* [EXERCISE REQUIREMENTS]
All of the data that appears below is to be given again precisely as written.

* [DATA SHOWN]
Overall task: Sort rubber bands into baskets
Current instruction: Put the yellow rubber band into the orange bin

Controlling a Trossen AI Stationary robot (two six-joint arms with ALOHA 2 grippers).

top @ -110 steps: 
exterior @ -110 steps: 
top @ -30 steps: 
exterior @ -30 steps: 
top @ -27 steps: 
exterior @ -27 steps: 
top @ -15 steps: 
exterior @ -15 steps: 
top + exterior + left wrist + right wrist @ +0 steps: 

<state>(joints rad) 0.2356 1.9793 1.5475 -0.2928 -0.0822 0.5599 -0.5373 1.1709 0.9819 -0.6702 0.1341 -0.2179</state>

* [RESULT OF THE EXERCISE]
Overall task: Sort rubber bands into baskets
Current instruction: Put the yellow rubber band into the orange bin

Controlling a Trossen AI Stationary robot (two six-joint arms with ALOHA 2 grippers).

top @ -110 steps: 
exterior @ -110 steps: 
top @ -30 steps: 
exterior @ -30 steps: 
top @ -27 steps: 
exterior @ -27 steps: 
top @ -15 steps: 
exterior @ -15 steps: 
top + exterior + left wrist + right wrist @ +0 steps: 

<state>(joints rad) 0.2356 1.9793 1.5475 -0.2928 -0.0822 0.5599 -0.5373 1.1709 0.9819 -0.6702 0.1341 -0.2179</state>

The exercise requires no further work.